App store algorithms prefer apps with lots of five-star reviews. Obviously, you’ve got to earn those reviews by having a great app. But people are forgetful and lazy, so you often have to encourage five-star reviews by in-app prompts.
Just like push notifications, users don’t like being interrupted while using their phones. However, if you are able to catch a user when they’re in a good mood, you can increase the odds of a positive review.
Consider Tinder. It doesn’t ask you to review it right away. Instead, it waits for you to have a positive experience on the app (like getting a match, or receiving a message) before begging for a review. Although it is slightly aggressive about reviews, it has proven a successful strategy, as Tinder is the top-rated Lifestyle app in North America.
Then again, maybe your app doesn’t give your users the warm fuzzies like Tinder does. Or maybe you don’t want to beg your users with annoying pop-ups. Thankfully, there’s a trick being used by some app developers to drive more five-star reviews.

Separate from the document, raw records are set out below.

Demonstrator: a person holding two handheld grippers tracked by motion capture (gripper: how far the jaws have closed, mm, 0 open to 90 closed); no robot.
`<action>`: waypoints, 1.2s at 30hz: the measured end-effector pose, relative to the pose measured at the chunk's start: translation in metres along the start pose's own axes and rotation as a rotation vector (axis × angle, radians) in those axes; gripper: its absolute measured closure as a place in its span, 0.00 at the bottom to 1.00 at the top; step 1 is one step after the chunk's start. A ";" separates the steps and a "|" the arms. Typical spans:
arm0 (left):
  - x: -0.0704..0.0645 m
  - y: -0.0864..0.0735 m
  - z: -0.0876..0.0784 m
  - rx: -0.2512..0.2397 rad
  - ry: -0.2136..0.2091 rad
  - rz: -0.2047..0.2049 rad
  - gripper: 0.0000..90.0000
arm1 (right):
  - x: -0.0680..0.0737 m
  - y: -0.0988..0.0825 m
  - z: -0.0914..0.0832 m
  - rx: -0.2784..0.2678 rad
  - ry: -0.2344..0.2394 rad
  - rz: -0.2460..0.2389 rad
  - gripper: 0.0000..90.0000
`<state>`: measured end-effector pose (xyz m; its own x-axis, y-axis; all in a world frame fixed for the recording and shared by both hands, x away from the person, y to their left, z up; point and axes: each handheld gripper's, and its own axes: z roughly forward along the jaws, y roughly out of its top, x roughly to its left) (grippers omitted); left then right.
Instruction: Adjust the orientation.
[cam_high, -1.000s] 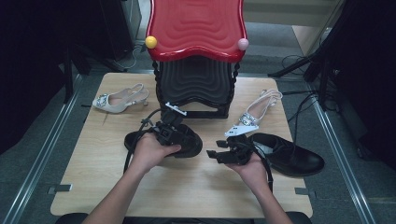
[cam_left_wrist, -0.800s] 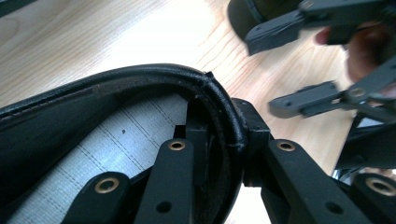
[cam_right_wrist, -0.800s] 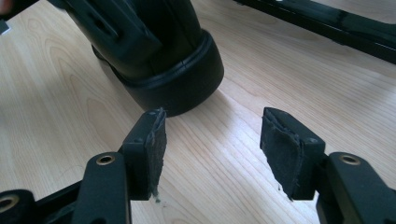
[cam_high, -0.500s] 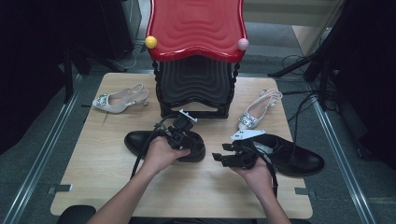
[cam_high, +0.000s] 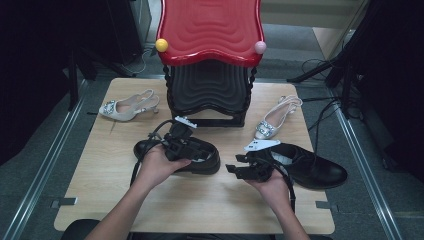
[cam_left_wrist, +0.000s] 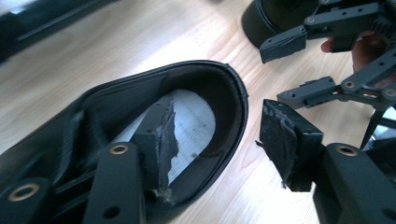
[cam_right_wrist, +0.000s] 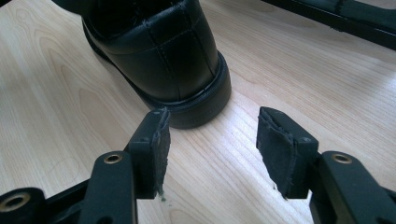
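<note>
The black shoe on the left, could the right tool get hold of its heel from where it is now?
Probably yes. The right tool stands open, pointing at the heel of the black shoe, with bare table between them. The left tool straddles that shoe's collar without pressing, so it might crowd the grasp.

No word, brand or number can be read anywhere here. The pale insole (cam_left_wrist: 198, 123) inside the nearer black shoe (cam_left_wrist: 140, 140) carries faint rows of marks, perhaps print, too blurred to make out. A small white tag (cam_high: 261, 145) by the other black shoe (cam_high: 310, 167) looks blank from above.
</note>
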<state>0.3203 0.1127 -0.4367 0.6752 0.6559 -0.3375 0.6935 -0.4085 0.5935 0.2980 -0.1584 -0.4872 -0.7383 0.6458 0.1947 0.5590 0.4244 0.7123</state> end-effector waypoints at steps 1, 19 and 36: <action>0.001 -0.002 -0.004 -0.002 -0.003 0.000 0.47 | -0.001 0.001 0.001 -0.001 0.003 0.003 0.53; 0.019 -0.036 -0.037 -0.045 0.086 -0.037 0.43 | -0.009 0.021 0.015 -0.026 0.025 0.012 0.82; 0.038 -0.074 -0.065 -0.081 0.171 -0.119 0.42 | -0.009 0.043 0.042 0.003 0.026 -0.027 0.98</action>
<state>0.2785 0.2087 -0.4459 0.5322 0.7975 -0.2841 0.7389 -0.2738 0.6157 0.3448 -0.1196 -0.4869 -0.7627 0.6173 0.1930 0.5400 0.4436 0.7153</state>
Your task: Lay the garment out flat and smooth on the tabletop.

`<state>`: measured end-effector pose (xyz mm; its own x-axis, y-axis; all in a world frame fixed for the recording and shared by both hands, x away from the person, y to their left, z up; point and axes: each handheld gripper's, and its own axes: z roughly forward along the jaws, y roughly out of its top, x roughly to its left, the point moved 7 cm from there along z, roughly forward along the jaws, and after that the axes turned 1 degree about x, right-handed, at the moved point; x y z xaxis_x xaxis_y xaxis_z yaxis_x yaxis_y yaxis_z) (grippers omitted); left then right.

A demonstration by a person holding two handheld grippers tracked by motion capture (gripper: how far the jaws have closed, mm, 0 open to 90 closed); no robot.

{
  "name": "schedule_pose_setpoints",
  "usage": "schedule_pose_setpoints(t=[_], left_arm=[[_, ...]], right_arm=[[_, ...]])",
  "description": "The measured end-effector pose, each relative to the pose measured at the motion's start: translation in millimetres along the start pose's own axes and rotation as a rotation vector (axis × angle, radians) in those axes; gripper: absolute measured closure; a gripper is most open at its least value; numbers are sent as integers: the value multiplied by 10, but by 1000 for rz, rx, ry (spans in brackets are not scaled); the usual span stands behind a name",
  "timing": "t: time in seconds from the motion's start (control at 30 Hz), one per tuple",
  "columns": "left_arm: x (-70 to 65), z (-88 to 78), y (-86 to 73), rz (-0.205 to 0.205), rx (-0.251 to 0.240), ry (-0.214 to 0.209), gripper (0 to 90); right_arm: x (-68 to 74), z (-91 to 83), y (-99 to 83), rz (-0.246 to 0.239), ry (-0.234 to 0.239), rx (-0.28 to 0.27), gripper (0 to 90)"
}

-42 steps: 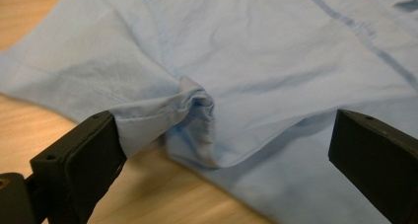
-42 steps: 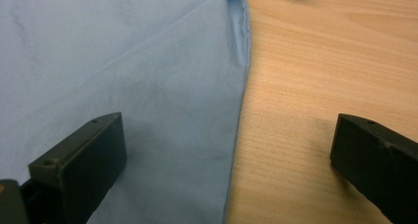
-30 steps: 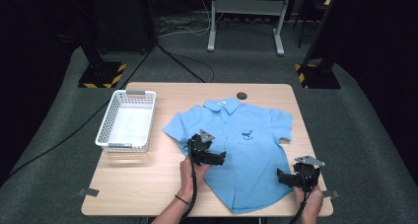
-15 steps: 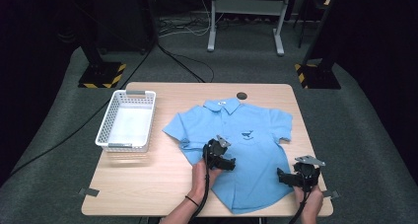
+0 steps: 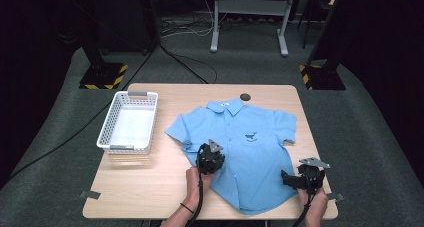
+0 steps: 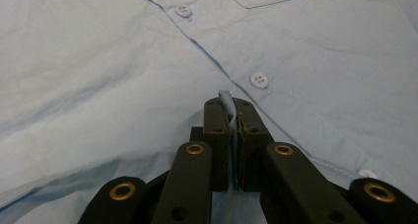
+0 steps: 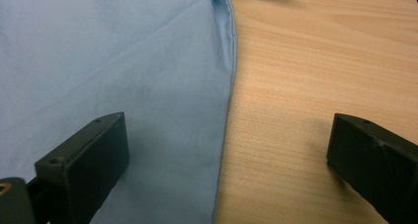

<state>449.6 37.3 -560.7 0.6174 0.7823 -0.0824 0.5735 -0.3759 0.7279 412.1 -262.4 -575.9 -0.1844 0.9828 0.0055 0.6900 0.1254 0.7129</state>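
A light blue short-sleeved shirt (image 5: 250,132) lies flat, front up, on the wooden table (image 5: 150,187). My left gripper (image 5: 212,159) is on the shirt's lower front beside the button placket. Its jaws have just been closing, and in the left gripper view the gripper (image 6: 232,110) is shut on a pinched fold of the shirt (image 6: 98,61), with a white button (image 6: 259,79) just ahead. My right gripper (image 5: 288,179) rests at the shirt's lower right side. It is open (image 7: 229,150), one jaw over the shirt (image 7: 123,61) and the other over bare wood, straddling the hem (image 7: 227,110).
A white mesh basket (image 5: 106,131) stands at the table's left. A small black round disc (image 5: 245,96) sits near the far edge, above the collar. Bare wood lies left of the shirt. Beyond the table are stand legs and cables on grey floor.
My left gripper moved right onto the shirt front, then eased back toward me, and its jaws went from open to pinching the fabric. The right gripper has kept still.
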Motion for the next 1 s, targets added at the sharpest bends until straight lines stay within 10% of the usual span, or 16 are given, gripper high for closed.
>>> schedule_pose_setpoints(t=[0.4, 0.6, 1.0], left_arm=[[115, -689, -349, -62, -148, -8, 864], [159, -921, -762, -86, -125, -7, 854], [474, -1469, -1369, -194, -99, 0, 501]], right_arm=[[-2, 1, 1, 1, -3, 0, 16], [-1, 0, 1, -1, -4, -1, 16], [5, 1, 1, -1, 0, 1, 16]])
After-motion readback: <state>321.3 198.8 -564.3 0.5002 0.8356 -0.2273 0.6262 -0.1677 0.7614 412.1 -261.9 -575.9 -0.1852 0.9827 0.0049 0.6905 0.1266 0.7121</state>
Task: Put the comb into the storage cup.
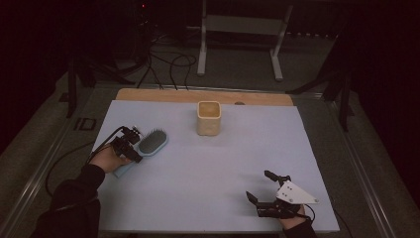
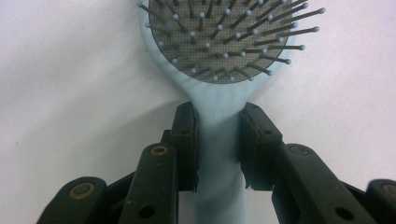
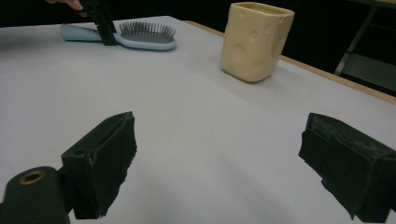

Every time an iOS developer updates their app, they are required to submit a changelog. Most people manually update their apps, and end up reading these changelogs (or “release notes”). Most release notes are really boring.
Instead of writing “bug fixes” when they release an update, companies like Slack, Medium, and Citymapper write fun release notes for their users.
Consider Transit: they go even further. In addition to writing funny release notes, they also have a prompt at the end of each one, asking for a five-star review. It’s less intrusive than a pop-up, and the “beg” is happening in the App Store, which is where people go to leave reviews in the first place.
This isn’t just a gratuitous beg: Transit’s release notes strategy has generated thousands of five-star reviews. It has been one of the reasons Transit has reached the #3 rank for Navigation apps, behind only Google Maps and Waze.
Conquering app store search doesn’t require viral tricks. All you have to do is ask your (happy) users for positive reviews. It will boost your ranking in the app store and provide your team with a permanent source of new users.
Conclusion
Every now and then, a crazy new video, feature, or blog post will catch the internet by storm. If you’re lucky, the storm might visit you. But it never lasts for long.
Viral campaigns can bring massive amounts of traffic to your app (or website), nevertheless, it’s crucial that you have the right foundation in place to capture those leads, and re-engage your users if/when they become dormant.
For those fortunate enough to go viral, the inevitable decline in traffic might seem discouraging — but it oughtn’t be. Even when it comes in massive quantities, viral traffic rarely overshadows the sort of traffic you can generate with a good user experience.
By leveraging your existing users, be it with push notifications, review begs, or myriad other digital growth strategies, you can find evergreen ways of acquiring (and retaining) users, without having to rely on viral moonshots. After all, fame only last for five minutes. Your company’s marketing strategy should revolve around the other 525595 minutes in the year.